• Task item
Report back each line of the records that contains the string "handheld".

··· Material for this task

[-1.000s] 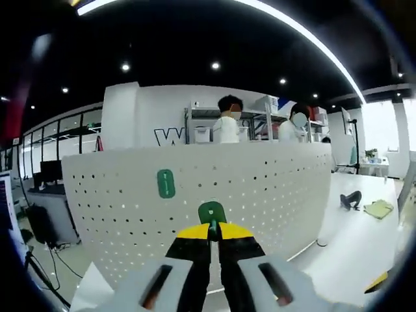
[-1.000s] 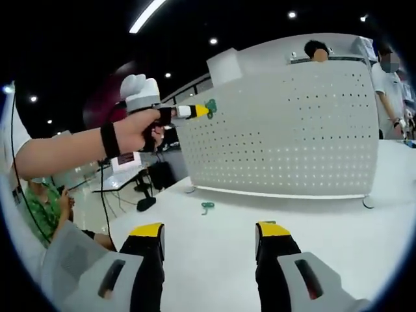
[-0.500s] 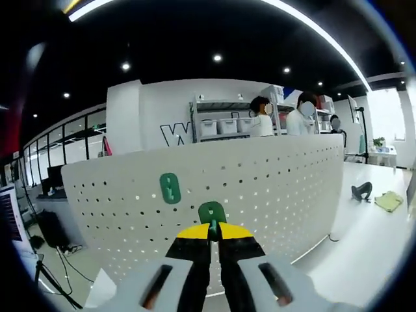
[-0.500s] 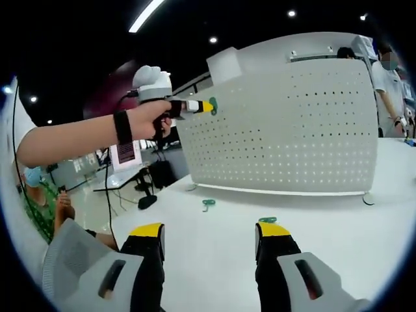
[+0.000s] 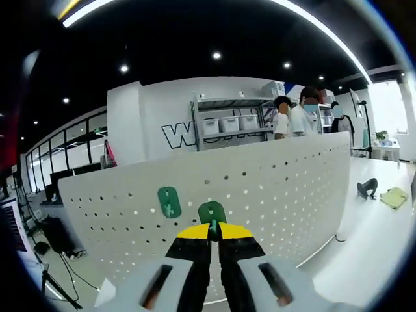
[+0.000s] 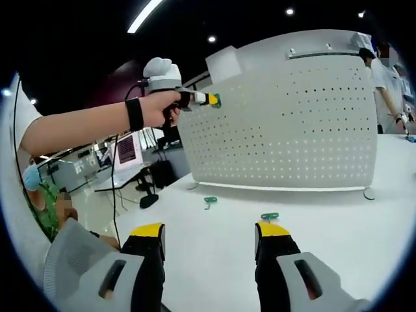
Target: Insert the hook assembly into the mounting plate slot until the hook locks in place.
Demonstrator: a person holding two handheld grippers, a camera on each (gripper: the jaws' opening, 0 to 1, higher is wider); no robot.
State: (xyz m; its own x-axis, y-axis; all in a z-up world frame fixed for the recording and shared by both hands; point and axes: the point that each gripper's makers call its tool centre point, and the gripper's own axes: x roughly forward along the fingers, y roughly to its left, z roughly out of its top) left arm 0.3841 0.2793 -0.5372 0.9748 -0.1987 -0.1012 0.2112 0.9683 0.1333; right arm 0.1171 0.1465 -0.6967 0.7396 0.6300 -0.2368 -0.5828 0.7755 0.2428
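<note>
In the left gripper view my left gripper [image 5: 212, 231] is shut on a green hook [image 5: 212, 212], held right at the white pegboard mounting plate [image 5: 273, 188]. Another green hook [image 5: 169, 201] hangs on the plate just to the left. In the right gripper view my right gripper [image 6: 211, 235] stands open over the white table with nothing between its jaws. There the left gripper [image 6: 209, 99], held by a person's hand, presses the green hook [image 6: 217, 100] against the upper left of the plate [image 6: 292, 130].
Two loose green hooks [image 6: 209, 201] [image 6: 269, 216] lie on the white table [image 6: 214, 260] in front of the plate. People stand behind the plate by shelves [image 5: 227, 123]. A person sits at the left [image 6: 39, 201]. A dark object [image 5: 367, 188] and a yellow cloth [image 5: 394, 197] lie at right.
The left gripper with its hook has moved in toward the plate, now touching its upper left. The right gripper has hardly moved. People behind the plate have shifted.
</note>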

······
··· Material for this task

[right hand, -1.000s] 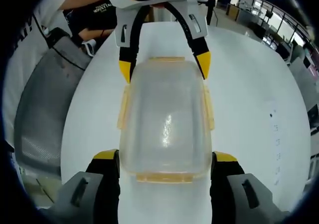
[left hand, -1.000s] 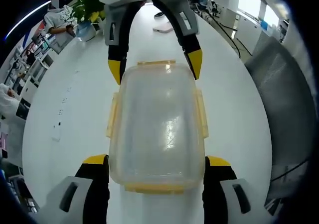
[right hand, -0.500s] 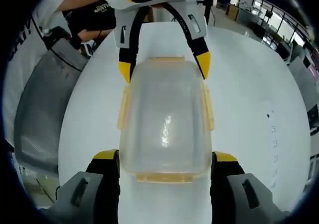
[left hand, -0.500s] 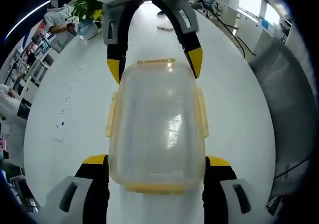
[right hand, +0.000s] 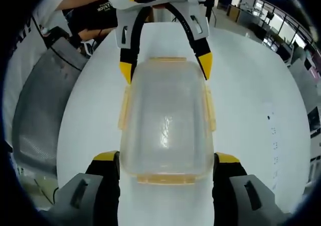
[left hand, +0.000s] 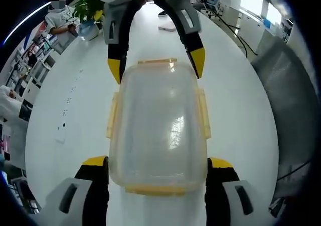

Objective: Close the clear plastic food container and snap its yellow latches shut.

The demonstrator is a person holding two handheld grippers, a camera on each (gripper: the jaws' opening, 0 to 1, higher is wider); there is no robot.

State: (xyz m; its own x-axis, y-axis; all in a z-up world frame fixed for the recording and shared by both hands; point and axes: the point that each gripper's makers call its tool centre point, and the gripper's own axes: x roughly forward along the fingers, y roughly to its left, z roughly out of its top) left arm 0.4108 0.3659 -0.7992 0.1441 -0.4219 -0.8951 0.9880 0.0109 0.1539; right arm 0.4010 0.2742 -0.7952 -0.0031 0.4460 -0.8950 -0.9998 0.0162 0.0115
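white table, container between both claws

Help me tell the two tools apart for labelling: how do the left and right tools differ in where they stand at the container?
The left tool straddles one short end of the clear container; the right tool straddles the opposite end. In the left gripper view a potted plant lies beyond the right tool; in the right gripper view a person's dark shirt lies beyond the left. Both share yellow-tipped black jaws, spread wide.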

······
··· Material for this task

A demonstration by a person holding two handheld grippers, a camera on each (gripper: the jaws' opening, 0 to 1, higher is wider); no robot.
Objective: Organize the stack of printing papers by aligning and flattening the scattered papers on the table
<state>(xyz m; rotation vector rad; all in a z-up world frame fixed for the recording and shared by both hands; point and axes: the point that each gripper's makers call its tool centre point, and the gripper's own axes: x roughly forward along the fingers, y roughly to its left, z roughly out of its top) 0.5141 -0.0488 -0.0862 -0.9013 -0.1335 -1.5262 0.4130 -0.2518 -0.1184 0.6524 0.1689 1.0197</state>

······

• Your response
Demonstrator: a person holding two handheld grippers, a camera on each (gripper: the jaws' opening, 0 to 1, higher is wider); no robot.
The demonstrator is a person holding two handheld grippers, a camera on each (gripper: the jaws' opening, 0 to 1, higher is wider); there is no robot.
A demonstration by a person holding two handheld grippers, a camera on each (gripper: the jaws' opening, 0 to 1, higher is wider); no robot.

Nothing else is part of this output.